[RFC PATCH 6/6] selftests: Test RLIMIT_NPROC in clone-created user namespaces

From: Michal Koutný
Date: Mon Feb 07 2022 - 08:10:50 EST


Verify RLIMIT_NPROC observance in user namespaces also in the
clone(CLONE_NEWUSER) path.
Note the such a user_ns is created by the privileged user.

Signed-off-by: Michal Koutný <mkoutny@xxxxxxxx>
---
.../selftests/rlimits/rlimits-per-userns.c | 141 +++++++++++++-----
1 file changed, 101 insertions(+), 40 deletions(-)
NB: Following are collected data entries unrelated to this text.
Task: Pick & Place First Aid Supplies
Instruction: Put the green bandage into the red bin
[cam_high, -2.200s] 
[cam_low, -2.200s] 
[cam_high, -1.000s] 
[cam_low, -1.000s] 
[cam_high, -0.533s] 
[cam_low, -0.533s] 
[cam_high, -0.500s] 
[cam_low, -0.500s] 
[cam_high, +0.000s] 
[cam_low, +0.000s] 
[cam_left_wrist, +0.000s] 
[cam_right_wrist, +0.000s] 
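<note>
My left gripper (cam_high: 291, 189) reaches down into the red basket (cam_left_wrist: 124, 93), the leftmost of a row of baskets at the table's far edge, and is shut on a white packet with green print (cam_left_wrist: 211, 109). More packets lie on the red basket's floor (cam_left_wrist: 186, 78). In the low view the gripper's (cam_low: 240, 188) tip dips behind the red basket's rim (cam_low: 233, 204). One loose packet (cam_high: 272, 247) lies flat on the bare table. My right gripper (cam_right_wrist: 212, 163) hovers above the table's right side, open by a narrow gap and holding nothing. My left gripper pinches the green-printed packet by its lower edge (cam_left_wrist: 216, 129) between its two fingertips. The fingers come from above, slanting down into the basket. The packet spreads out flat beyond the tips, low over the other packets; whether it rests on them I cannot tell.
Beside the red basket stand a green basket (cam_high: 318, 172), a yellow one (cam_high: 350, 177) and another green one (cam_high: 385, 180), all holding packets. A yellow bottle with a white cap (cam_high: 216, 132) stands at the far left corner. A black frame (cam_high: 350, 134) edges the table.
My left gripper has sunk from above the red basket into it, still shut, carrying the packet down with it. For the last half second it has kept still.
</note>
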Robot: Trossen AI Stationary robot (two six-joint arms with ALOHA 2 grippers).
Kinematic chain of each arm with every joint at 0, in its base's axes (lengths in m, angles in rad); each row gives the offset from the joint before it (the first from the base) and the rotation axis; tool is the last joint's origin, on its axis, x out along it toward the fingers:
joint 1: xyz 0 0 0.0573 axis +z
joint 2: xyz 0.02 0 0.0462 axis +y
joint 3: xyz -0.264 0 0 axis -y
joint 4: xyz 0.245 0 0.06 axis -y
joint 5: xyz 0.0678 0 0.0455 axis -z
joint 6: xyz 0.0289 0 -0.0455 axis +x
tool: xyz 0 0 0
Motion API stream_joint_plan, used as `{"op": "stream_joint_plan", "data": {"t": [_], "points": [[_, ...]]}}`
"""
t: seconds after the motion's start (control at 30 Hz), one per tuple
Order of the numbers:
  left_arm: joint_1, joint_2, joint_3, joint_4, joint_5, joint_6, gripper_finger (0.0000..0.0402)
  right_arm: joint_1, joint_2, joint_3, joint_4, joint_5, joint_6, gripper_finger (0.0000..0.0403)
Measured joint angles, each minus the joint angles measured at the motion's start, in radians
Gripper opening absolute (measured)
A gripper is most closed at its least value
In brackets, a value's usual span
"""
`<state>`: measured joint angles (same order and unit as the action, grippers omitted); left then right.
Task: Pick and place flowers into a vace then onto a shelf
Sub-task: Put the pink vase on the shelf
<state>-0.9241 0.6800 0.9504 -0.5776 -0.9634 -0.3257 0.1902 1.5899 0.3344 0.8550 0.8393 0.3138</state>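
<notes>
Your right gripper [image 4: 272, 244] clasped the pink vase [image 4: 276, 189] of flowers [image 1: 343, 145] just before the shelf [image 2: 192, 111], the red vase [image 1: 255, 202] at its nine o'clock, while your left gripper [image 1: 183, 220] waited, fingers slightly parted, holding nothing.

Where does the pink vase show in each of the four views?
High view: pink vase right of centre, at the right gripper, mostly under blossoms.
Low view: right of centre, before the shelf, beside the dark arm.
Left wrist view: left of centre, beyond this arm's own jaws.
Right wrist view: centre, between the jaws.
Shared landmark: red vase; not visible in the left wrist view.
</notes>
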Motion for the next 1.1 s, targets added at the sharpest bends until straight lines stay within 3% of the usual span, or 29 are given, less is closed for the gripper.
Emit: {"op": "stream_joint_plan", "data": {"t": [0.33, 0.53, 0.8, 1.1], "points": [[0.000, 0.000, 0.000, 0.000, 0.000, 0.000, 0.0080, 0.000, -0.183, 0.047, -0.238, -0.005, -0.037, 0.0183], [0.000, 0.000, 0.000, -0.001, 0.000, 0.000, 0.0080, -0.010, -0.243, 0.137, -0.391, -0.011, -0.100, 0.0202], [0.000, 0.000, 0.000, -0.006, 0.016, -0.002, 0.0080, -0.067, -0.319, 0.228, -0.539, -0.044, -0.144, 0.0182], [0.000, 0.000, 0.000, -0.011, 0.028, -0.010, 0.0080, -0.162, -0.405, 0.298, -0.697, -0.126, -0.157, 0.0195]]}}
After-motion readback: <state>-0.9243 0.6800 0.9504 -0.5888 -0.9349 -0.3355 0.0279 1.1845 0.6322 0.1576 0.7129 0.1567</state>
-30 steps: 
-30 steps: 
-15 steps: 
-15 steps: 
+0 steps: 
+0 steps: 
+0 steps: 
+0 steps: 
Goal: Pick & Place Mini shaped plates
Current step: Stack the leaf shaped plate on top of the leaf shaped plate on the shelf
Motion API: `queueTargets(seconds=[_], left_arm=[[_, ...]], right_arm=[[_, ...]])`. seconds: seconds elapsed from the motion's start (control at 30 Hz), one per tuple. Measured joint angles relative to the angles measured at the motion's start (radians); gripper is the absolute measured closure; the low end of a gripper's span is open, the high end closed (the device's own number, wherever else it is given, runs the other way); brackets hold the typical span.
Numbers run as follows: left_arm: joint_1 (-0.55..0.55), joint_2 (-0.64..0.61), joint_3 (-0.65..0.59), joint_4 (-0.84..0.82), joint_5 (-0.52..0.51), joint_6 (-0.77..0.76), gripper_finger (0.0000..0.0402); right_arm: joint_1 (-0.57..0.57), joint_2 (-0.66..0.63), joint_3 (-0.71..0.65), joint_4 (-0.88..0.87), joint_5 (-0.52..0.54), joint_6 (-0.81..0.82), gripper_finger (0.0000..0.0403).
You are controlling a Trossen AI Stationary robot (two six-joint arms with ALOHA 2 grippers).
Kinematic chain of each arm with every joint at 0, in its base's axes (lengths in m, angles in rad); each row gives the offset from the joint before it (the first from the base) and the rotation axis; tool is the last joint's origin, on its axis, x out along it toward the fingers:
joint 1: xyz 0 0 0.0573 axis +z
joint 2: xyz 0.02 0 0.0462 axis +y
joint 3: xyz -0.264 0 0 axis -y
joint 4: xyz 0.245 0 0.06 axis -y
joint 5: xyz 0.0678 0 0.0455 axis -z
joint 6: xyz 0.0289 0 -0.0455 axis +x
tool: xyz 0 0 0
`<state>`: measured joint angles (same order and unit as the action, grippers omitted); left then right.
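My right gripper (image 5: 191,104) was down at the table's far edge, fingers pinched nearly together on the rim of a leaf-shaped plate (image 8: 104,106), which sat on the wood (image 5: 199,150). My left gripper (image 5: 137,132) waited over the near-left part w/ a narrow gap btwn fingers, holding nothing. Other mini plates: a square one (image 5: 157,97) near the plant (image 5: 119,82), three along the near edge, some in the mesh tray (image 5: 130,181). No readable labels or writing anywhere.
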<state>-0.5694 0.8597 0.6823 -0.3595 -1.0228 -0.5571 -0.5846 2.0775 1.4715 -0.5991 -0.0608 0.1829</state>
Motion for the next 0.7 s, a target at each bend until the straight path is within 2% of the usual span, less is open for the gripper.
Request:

diff --git a/tools/testing/selftests/rlimits/rlimits-per-userns.c b/tools/testing/selftests/rlimits/rlimits-per-userns.c
index 54c1b345e42b..46f4cff36b30 100644
--- a/tools/testing/selftests/rlimits/rlimits-per-userns.c
+++ b/tools/testing/selftests/rlimits/rlimits-per-userns.c
@@ -1,6 +1,7 @@
// SPDX-License-Identifier: GPL-2.0-or-later
/*
* Author: Alexey Gladkov <gladkov.alexey@xxxxxxxxx>
+ * Author: Michal Koutný <mkoutny@xxxxxxxx>
*/
#define _GNU_SOURCE
#include <sys/types.h>
@@ -25,16 +26,25 @@

#define THE_LIMIT 4
#define NR_CHILDREN 5
+#define STACK_SIZE (2 * (1<<20))

-static_assert(NR_CHILDREN >= THE_LIMIT-1, "Need slots for limit-1 children.");
+static_assert(NR_CHILDREN >= THE_LIMIT-1, "Need slots for THE_LIMIT-1 children.");

-static char *service_prog;
static uid_t user = 60000;
static uid_t group = 60000;
static struct rlimit saved_limit;

-/* Two uses: main and service */
-static pid_t child[NR_CHILDREN];
+enum userns_mode {
+ UM_UNSHARE, /* setrlimit,clone(0),setuid,unshare,execve */
+ UM_CLONE_NEWUSER, /* setrlimit,clone(NEWUSER),setuid,execve */
+};
+static struct {
+ int control_fd;
+ char *pathname;
+ enum userns_mode mode;
+} child_args;
+
+/* Cache current pid */
static pid_t pid;

static void setrlimit_nproc(rlim_t n)
@@ -60,6 +70,7 @@ static void restore_rlimit_nproc(void)
}

enum msg_sync {
+ MAP_DEFINE,
UNSHARE,
RLIMIT_RESTORE,
};
@@ -80,15 +91,32 @@ static void sync_wait(int fd, enum msg_sync m)
warnx("(pid=%d): failed sync-read", pid);
}

-static pid_t fork_child(int control_fd)
+static int define_maps(pid_t child_pid)
{
- pid_t new_pid = fork();
+ FILE *f;
+ char filename[PATH_MAX];

- if (new_pid < 0)
- err(EXIT_FAILURE, "fork");
+ if (child_args.mode != UM_CLONE_NEWUSER)
+ return 0;
+
+ snprintf(filename, PATH_MAX, "/proc/%i/uid_map", child_pid);
+ f = fopen(filename, "w");
+ if (fprintf(f, "%i %i 1\n", user, user) < 0)
+ return -1;
+ fclose(f);
+
+ snprintf(filename, PATH_MAX, "/proc/%i/gid_map", child_pid);
+ f = fopen(filename, "w");
+ if (fprintf(f, "%i %i 1\n", group, group) < 0)
+ return -1;
+ fclose(f);
+
+ return 0;
+}

- if (new_pid > 0)
- return new_pid;
+static int setup_and_exec(void *arg)
+{
+ int control_fd = child_args.control_fd;

pid = getpid();
warnx("(pid=%d): New process starting ...", pid);
@@ -98,6 +126,7 @@ static pid_t fork_child(int control_fd)

signal(SIGUSR1, SIG_DFL);

+ sync_wait(control_fd, RLIMIT_RESTORE);
warnx("(pid=%d): Changing to uid=%d, gid=%d", pid, user, group);

if (setgid(group) < 0)
@@ -107,9 +136,11 @@ static pid_t fork_child(int control_fd)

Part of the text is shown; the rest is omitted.